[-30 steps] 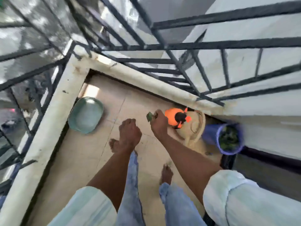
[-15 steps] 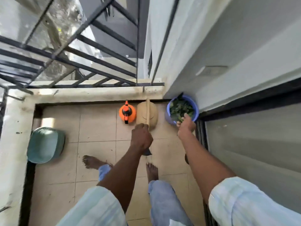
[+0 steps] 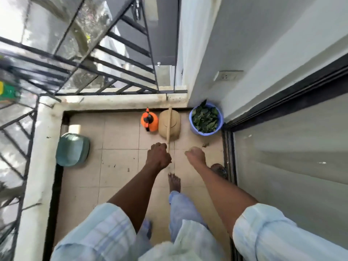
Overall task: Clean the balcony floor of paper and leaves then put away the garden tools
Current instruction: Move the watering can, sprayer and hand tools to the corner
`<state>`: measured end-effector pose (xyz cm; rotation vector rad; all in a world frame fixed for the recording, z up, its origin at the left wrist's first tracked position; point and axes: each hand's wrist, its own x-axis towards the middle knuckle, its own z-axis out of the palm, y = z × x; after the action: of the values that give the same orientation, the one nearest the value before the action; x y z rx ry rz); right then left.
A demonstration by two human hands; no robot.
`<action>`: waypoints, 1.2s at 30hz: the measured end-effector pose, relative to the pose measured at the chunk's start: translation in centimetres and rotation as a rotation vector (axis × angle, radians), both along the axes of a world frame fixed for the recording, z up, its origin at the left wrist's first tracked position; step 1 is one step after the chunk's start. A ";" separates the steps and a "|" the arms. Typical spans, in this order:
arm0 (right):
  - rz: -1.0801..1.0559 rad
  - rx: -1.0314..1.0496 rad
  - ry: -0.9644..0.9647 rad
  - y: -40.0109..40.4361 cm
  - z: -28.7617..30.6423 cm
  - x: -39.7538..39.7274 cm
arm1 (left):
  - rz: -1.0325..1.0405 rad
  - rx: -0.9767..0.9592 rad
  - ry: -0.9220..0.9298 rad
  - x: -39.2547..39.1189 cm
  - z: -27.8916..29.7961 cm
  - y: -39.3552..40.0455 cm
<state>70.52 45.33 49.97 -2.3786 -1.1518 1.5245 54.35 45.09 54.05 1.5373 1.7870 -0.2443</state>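
Note:
My left hand (image 3: 158,155) grips a thin wooden handle (image 3: 169,129) that runs up over a tan watering can (image 3: 174,127) by the far curb. Empty and loosely curled, my right hand (image 3: 194,155) hovers above the tiles, short of the blue bucket (image 3: 218,127), which is full of green leaves (image 3: 205,118) in the far right corner. A small leaf scrap (image 3: 205,145) lies on the tiled floor (image 3: 120,162) just past my right hand. Tiny dark specks dot the tiles.
An orange pressure sprayer (image 3: 149,122) stands left of the watering can. A green basin (image 3: 72,149) leans by the left curb. Black railing (image 3: 105,72) fences the far and left sides. A sliding glass door (image 3: 282,157) runs along the right, with a floor drain (image 3: 219,169) beside it.
My right hand carried leaves to the blue bucket, let them go and has drawn back empty. The view has swung right and lifted; my left hand keeps its grip on the handle.

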 end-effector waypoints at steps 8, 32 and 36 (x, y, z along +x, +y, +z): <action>0.861 0.107 -0.062 -8.9 6.5 -12.8 | 0.473 -0.025 0.048 -8.0 5.6 -15.2; 2.778 0.414 0.127 -69.9 12.3 -33.0 | 2.252 -0.140 0.100 -4.4 8.3 -80.0; 2.950 0.436 0.143 -76.4 11.3 -35.1 | 2.443 -0.176 0.048 -4.4 7.6 -83.8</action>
<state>35.41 -31.03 61.28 -0.8806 2.2392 -0.1697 49.97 -38.68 61.62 -1.3069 2.1871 0.7164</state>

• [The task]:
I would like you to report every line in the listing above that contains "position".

• [Task answer]:
`<state>`: measured end-effector pose (xyz cm; rotation vector rad; all in a world frame fixed for the recording, z up, its origin at the left wrist's first tracked position; point and axes: each hand's wrist, its own x-axis towards the middle knuckle, its own z-axis out of the palm, y = z × x; after the action: of the values that give the same orientation, the one nearest the value before the action; x y z rx ry rz); right then left.
`<action>`: waypoints, 1.2s at 30hz: the measured end-effector pose, relative to the pose measured at the chunk's start: translation in centimetres and rotation as a rotation vector (axis × angle, radians), both along the axes of a world frame fixed for the recording, z up, its origin at the left wrist's first tracked position; step 1 is one step after the chunk's start. A ";" separates the steps and a "|" the arms. Typical spans, in this order:

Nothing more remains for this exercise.